Un coin d'Amérique Centrale où il n'y a à première vue que du pétrole et des sierras, 2 camions remplis ras la casquette de bidons de nitro dont un seul litre réduit en poussière un rocher de 10 tonnes, 4 durs expatriés qui n'ont plus rien d'autre à perdre que leur vie... "Le Salaire de la peur", film de l'année 1953 (1er prix à Cannes, Berlin et Londres) est aussi une des plus grande réussite du cinéma français.
La première partie qui plante (un peu) le décor et (beaucoup) les personnages est indispensable, et aurait même pu à elle seule faire l'objet d'un film noir aux couleurs exotiques très correct.
Seulement, il y a la seconde, passionnante, pleine de suspense et de scènes toutes réussis, mais surtout étudié, pensé, millimétré pour faire du grand cinéma. Et des dialogues dont pas un seul n'est inutile ou mauvais: même les phrases murmurés possèdent couleur et esprit.
Le film repose aussi sur une idée excellente et parfaitement exploité: révéler les personnages devant les événements.
Le principal, Mario , est sans doute le moins sympathique et peut-être même le moins profond.
Mais, fort bien joué par Yves Montand, il centralise avec brio la plupart des (bonnes) idées du film.
Mario, corse d'origine passé (on imagine vite et mal) par Paris, petite frappe sans envergure, raciste par lâcheté, macho par frime, et immature sous ses airs de caïd, se révélera un vrai dur, courageux autant que sans guère d’états d'âme. Récompense comme punition viendront toute deux justement pour cet anti-héros.
Le personnage de Jo est le sommet de la carrière de Charles Vanel, qui détient par ailleurs le record de longévité du cinéma français (75 ans entre sa première -un court-métrage de 1912- et sa dernière -le film "Les saisons du plaisir" en 1987- apparition sur les écrans !) et sera justement récompensé à Cannes pour son rôle dans "Le Salaire de la peur"
Vrai caïd parisien, qui a roulé sa bosse un peu partout et jusque avec le directeur local américain d'une compagnie pétrolière par le passé, tout en frime et sang-froid, il se révélera doucement (on en a un premier aperçus dés son exagéré contrôle du camion avant le départ) couard et sa fierté se liquéfiera plus vite qu'un filet de pétrole surgissant d'un pipe-line crevé. Nostalgique, vieillissant, égoïste et lâche, il n'en marquera pas moins le spectateur par ses défauts humains et l'incroyable prestation de Charles Vannel totalement habité par son personnage, plus réaliste et moins grandiloquent que le jeu d'Yves Montand a qui il donne, par moment, une vrai leçon de comédien -ce n'est pas peu dire devant la prestation déjà réussi de Montand-
Il y a aussi, et ils sont aussi indispensables que la première partie du film, les 2 autres chauffeurs:
Luigi (comme dans le célèbre jeu 40 ans plus tard, il jouera avec et contre Mario selon le déroulement de la partie ;) ) joué par Folco Lulli (peu connu en France), est régulièrement la bouffée d'air pur du film (air pur dont il a lui d'abord bien besoin, condamné par une maladie des poumons à court terme si il ne trouve pas le moyen de quitter le pays et son métier de maçon), joyeux et attachant, naïf et courageux.
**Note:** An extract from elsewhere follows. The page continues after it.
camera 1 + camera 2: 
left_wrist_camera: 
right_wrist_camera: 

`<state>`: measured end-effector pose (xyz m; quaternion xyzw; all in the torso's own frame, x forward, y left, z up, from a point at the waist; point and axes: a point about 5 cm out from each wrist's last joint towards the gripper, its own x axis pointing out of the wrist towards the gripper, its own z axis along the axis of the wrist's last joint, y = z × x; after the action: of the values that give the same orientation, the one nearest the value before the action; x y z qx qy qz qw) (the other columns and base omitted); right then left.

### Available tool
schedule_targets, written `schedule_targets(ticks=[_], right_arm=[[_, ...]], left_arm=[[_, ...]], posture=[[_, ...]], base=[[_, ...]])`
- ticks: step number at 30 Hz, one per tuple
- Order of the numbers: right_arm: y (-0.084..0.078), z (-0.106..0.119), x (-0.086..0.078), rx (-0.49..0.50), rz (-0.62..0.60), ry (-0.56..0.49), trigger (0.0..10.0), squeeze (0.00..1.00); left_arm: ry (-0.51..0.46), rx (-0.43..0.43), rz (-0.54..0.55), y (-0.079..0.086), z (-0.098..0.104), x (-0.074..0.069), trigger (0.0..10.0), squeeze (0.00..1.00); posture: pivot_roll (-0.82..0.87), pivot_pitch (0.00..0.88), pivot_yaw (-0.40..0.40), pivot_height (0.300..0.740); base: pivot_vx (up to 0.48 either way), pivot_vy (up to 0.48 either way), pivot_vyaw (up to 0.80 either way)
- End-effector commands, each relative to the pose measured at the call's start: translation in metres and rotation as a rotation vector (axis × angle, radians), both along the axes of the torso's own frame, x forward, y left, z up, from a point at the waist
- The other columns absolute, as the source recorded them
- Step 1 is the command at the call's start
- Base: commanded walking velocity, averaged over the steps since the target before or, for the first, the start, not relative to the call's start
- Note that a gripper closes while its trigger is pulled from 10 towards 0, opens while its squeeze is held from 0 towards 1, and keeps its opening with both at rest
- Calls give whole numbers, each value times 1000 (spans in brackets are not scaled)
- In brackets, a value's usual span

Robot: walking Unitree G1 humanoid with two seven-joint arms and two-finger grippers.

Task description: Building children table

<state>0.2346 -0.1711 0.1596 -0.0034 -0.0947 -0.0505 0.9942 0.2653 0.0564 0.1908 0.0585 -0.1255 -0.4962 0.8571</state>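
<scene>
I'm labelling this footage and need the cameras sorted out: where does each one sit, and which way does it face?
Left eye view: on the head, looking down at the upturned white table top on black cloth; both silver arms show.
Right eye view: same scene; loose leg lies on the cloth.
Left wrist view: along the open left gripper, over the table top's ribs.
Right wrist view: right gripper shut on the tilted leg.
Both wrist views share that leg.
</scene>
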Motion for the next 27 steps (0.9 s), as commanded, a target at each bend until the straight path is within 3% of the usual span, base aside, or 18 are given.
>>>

Il fait équipe avec un allemand (le duo germano-italien étant bien plus sympathique que celui Hitler-Mussolini quelques années auparavant, clin d’œil historique quasi contemporain de HG Clouzot?) sombre, "mort" déjà dans les mines de sel nazi (où l'a peut-être conduit son homosexualité plus ou moins refoulé, comme il le confiera à Luigi), ce Bimba (Peter van Eyck), tout en sang-froid et ingéniosité, est sans doute celui qui avait le plus de chance de mener un camion à bon port. Sa participation au quatuor du film, en tout cas, apporte de l'équilibre à l'ensemble.
Équilibré en tout est une des premières impression qui ressort de ce film, en tout cas, et même le personnage de Linda (Vera Clouzot), à première vue inutile, participe à l'éclairage sur le personnage principal et illuminera la fin de ce chef-d'oeuvre.